• **ABOUT THIS TASK**
Would you give the listing again exactly, without its images?

#### AVAILABLE DATA ####

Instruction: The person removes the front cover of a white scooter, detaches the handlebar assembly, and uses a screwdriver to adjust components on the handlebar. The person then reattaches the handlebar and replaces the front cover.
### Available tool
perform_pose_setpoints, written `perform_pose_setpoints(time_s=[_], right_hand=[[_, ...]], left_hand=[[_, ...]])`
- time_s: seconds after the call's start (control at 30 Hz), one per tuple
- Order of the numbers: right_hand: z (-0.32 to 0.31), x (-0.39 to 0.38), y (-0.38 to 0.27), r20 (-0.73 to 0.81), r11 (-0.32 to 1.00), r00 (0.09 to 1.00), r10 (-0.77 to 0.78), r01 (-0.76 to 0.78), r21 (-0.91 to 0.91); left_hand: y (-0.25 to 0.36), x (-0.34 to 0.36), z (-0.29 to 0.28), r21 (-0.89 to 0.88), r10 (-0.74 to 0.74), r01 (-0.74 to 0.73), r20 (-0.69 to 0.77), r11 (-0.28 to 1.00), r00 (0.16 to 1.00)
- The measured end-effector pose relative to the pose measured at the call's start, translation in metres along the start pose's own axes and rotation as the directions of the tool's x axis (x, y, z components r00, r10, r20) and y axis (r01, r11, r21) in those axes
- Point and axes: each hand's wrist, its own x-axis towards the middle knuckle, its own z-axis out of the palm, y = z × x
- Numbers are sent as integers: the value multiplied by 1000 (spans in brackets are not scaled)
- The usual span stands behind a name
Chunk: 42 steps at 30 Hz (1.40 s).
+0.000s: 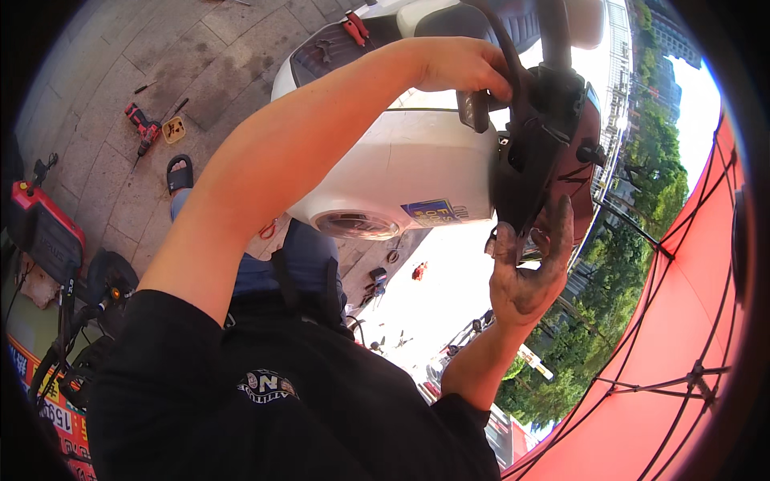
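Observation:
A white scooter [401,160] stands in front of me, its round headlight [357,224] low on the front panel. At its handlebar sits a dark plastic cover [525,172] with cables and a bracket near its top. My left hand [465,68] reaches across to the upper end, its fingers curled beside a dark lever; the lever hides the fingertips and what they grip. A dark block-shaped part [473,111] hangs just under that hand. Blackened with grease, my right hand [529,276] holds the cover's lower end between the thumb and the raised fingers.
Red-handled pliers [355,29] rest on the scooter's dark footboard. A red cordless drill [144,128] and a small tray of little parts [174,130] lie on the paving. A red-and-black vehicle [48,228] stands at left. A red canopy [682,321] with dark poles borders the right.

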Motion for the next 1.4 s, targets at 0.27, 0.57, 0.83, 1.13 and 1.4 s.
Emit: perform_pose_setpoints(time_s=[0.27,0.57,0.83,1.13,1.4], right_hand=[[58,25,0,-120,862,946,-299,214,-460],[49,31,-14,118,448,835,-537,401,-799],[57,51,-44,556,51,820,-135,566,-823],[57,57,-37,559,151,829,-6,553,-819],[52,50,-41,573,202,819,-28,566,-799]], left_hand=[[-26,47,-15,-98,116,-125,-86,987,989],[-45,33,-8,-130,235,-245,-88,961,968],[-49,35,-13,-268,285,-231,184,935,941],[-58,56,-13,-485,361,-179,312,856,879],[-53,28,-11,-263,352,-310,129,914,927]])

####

• **RESULT OF THIS TASK**
Instruction: The person removes the front cover of a white scooter, detaches the handlebar assembly, and uses a screwdriver to adjust components on the handlebar. The person then reattaches the handlebar and replaces the front cover.
### Available tool
perform_pose_setpoints, written `perform_pose_setpoints(time_s=[_], right_hand=[[_, ...]], left_hand=[[_, ...]])`
- time_s: seconds after the call's start (control at 30 Hz), one per tuple
- Order of the numbers: right_hand: z (-0.32 to 0.31), x (-0.39 to 0.38), y (-0.38 to 0.27), r20 (-0.73 to 0.81), r11 (-0.32 to 1.00), r00 (0.09 to 1.00), r10 (-0.77 to 0.78), r01 (-0.76 to 0.78), r21 (-0.91 to 0.91); left_hand: y (-0.25 to 0.36), x (-0.34 to 0.36), z (-0.29 to 0.28), r21 (-0.89 to 0.88), r10 (-0.74 to 0.74), r01 (-0.74 to 0.73), r20 (-0.69 to 0.77), r11 (-0.28 to 1.00), r00 (0.16 to 1.00)
- The measured end-effector pose relative to the pose measured at the call's start, translation in metres along the start pose's own axes and rotation as the directions of the tool's x axis (x, y, z components r00, r10, r20) and y axis (r01, r11, r21) in those axes
- Point and axes: each hand's wrist, its own x-axis towards the middle knuckle, its own z-axis out of the palm, y = z × x
- Numbers are sent as integers: the value multiplied by 1000 (spans in brackets are not scaled)
- The usual span stands behind a name
Chunk: 42 steps at 30 Hz (1.40 s).
+0.000s: 
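Observation:
A white scooter [401,160] stands in front of me, its round headlight [357,224] low on the front panel. At its handlebar sits a dark plastic cover [525,172] with cables and a bracket near its top. My left hand [465,68] reaches across to the upper end, its fingers curled beside a dark lever; the lever hides the fingertips and what they grip. A dark block-shaped part [473,111] hangs just under that hand. Blackened with grease, my right hand [529,276] holds the cover's lower end between the thumb and the raised fingers.
Red-handled pliers [355,29] rest on the scooter's dark footboard. A red cordless drill [144,128] and a small tray of little parts [174,130] lie on the paving. A red-and-black vehicle [48,228] stands at left. A red canopy [682,321] with dark poles borders the right.
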
Motion for the next 1.4 s, targets at 0.27, 0.57, 0.83, 1.13 and 1.4 s.
Emit: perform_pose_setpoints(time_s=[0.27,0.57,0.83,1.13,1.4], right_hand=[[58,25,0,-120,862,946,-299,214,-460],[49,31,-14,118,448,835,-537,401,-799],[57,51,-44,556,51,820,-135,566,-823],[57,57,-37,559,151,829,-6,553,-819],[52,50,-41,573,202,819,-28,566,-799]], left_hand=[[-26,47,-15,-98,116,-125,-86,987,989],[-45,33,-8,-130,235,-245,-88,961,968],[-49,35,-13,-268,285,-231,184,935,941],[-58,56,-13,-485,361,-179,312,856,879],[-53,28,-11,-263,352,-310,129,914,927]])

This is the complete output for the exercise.